> TASK DESCRIPTION: Here are the records. Write out exactly the lines between the one holding "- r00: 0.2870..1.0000" and the one holding "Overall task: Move", inclusive.

> THE RECORDS:
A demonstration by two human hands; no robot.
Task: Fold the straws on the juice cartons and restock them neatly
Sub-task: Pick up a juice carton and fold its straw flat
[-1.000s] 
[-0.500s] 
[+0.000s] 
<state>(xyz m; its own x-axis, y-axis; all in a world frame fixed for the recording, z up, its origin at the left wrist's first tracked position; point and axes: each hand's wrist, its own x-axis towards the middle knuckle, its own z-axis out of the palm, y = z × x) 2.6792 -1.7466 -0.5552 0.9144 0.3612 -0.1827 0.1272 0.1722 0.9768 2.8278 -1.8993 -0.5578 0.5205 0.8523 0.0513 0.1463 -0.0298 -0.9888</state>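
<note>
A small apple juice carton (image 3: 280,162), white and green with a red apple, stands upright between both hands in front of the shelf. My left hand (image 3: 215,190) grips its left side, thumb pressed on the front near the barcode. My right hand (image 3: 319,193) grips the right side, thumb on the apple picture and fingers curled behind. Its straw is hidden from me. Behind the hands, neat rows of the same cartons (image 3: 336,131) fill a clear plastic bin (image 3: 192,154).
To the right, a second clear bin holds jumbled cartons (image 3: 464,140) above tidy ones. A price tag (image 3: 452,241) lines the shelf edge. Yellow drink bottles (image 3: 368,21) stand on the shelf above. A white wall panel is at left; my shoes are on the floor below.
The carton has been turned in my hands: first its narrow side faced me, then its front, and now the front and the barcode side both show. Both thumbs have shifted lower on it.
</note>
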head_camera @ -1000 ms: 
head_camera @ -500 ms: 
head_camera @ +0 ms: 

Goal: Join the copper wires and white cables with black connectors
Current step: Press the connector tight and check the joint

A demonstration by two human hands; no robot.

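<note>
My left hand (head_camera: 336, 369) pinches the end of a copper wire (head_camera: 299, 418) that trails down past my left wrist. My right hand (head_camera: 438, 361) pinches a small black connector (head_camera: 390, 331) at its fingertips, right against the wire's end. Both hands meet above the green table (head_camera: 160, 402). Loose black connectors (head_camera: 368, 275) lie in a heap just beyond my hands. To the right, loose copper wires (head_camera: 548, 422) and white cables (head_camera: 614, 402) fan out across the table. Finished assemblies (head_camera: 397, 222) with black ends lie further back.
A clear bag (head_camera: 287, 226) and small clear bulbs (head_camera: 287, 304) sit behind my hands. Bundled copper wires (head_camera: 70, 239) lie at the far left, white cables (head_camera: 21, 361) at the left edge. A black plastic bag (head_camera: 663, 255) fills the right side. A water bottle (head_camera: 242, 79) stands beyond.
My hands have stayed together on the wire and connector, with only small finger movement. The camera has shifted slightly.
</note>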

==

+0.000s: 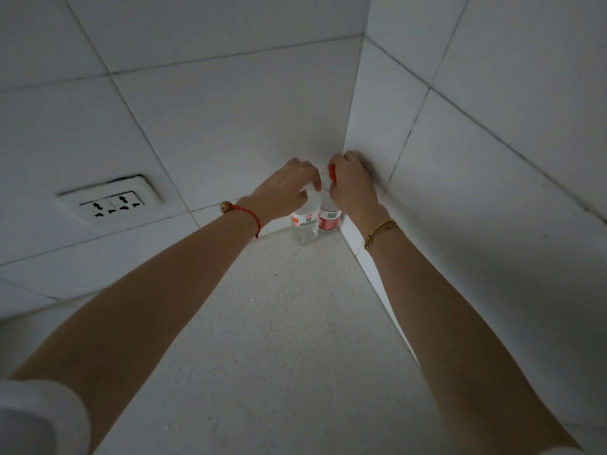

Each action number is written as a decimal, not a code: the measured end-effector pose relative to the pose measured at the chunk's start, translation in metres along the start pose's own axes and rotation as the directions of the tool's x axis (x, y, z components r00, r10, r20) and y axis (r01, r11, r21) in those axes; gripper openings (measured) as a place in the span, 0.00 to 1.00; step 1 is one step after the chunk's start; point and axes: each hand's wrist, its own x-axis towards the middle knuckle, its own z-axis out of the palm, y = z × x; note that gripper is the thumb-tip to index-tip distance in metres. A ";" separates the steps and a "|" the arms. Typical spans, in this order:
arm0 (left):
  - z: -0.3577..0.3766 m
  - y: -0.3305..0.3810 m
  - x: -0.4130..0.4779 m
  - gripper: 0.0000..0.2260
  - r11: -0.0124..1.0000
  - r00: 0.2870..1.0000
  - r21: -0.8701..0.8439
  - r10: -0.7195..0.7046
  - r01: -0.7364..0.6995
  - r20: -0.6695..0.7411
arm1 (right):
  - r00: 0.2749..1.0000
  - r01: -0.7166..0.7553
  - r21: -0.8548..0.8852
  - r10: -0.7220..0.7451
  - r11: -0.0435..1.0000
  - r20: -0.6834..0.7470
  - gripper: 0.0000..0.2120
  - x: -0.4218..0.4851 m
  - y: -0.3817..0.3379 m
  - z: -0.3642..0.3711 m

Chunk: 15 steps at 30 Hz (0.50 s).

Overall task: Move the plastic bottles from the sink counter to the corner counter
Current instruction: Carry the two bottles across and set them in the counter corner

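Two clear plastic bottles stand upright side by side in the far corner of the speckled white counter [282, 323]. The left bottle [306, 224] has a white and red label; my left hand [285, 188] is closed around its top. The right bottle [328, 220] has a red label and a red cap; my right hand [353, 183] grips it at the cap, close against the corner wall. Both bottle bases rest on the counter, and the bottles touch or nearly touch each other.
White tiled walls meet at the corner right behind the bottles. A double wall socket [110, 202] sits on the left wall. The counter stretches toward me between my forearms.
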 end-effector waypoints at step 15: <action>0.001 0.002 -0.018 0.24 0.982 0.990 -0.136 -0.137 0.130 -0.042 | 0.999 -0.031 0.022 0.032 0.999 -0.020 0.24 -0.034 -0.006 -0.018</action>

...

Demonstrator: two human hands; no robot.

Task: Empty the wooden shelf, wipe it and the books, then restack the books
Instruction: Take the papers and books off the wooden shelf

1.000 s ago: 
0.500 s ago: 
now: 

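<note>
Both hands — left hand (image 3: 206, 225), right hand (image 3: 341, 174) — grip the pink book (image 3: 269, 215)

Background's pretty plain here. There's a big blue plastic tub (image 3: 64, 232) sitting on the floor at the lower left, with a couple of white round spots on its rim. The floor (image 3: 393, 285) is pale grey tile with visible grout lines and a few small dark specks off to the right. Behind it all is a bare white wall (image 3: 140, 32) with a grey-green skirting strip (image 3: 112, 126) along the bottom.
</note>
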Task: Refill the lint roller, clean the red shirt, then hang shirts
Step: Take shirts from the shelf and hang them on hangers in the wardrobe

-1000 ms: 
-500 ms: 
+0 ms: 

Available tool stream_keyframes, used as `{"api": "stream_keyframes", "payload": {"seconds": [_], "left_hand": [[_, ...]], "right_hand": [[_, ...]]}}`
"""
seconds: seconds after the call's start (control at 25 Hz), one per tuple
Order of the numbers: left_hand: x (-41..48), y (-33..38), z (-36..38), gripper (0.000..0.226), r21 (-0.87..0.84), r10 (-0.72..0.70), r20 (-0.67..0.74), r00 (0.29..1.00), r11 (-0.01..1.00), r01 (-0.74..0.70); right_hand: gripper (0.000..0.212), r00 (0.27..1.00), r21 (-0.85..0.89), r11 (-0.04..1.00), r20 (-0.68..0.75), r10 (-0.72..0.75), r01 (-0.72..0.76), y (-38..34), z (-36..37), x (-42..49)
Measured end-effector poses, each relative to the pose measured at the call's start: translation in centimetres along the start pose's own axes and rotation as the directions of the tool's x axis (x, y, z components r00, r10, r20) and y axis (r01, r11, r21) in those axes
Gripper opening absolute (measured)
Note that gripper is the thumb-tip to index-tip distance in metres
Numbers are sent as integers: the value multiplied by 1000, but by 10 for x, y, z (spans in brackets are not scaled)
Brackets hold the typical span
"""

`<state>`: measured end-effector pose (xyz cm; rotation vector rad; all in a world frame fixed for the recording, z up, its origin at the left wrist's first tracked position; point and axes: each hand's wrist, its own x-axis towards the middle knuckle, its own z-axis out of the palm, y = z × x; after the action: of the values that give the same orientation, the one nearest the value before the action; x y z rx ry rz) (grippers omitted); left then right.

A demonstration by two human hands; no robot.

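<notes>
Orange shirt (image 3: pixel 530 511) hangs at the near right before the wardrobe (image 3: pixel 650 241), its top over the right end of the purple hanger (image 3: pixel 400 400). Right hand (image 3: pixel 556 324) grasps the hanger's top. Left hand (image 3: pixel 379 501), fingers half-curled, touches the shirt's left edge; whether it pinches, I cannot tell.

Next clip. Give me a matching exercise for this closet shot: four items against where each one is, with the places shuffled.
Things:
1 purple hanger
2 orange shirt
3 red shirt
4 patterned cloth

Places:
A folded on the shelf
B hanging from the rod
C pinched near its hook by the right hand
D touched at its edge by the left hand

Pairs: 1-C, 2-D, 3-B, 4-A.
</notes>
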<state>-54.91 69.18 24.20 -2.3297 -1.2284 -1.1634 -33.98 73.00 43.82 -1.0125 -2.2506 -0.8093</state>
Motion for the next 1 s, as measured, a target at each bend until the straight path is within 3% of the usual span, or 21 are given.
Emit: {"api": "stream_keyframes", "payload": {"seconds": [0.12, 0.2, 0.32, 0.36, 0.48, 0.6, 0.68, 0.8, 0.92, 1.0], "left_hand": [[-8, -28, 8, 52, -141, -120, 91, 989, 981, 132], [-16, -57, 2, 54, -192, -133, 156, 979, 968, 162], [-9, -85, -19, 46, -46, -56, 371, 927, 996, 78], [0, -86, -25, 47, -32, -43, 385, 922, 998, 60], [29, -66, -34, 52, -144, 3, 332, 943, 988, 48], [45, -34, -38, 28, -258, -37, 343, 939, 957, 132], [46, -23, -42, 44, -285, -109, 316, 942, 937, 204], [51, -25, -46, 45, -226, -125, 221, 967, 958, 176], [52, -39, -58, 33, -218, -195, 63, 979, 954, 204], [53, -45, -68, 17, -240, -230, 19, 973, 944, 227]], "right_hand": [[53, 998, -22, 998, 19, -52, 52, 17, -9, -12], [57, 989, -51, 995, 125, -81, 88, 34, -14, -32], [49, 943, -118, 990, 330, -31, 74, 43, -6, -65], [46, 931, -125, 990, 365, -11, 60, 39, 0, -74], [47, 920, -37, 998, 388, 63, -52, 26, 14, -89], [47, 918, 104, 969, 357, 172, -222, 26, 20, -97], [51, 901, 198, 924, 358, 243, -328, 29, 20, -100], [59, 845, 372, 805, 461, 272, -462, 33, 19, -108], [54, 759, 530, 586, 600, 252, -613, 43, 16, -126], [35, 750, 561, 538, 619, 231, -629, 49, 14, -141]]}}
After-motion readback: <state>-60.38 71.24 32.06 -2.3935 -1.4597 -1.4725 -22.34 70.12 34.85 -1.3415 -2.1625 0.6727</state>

> SOLUTION TO THIS EXERCISE:
  - r00: 0.2870..1.0000
  - r21: -0.8701..0.8439
  - r10: -0.7195..0.7046
  - r01: -0.7364..0.6995
  - r20: -0.6695..0.7411
arm1 (right):
  - r00: 0.2749..1.0000
  - r01: -0.7166..0.7553
  - r21: -0.8548..0.8852
  - r10: -0.7220..0.7451
  - r11: -0.0435..1.0000
  - r20: -0.6834..0.7470
  - gripper: 0.0000..0.2120
  - x: -0.4218..0.4851 m
  - y: -0.3817..0.3379 m
  - z: -0.3642..0.3711 m

Chunk: 15 steps at 30 Hz (0.50 s).

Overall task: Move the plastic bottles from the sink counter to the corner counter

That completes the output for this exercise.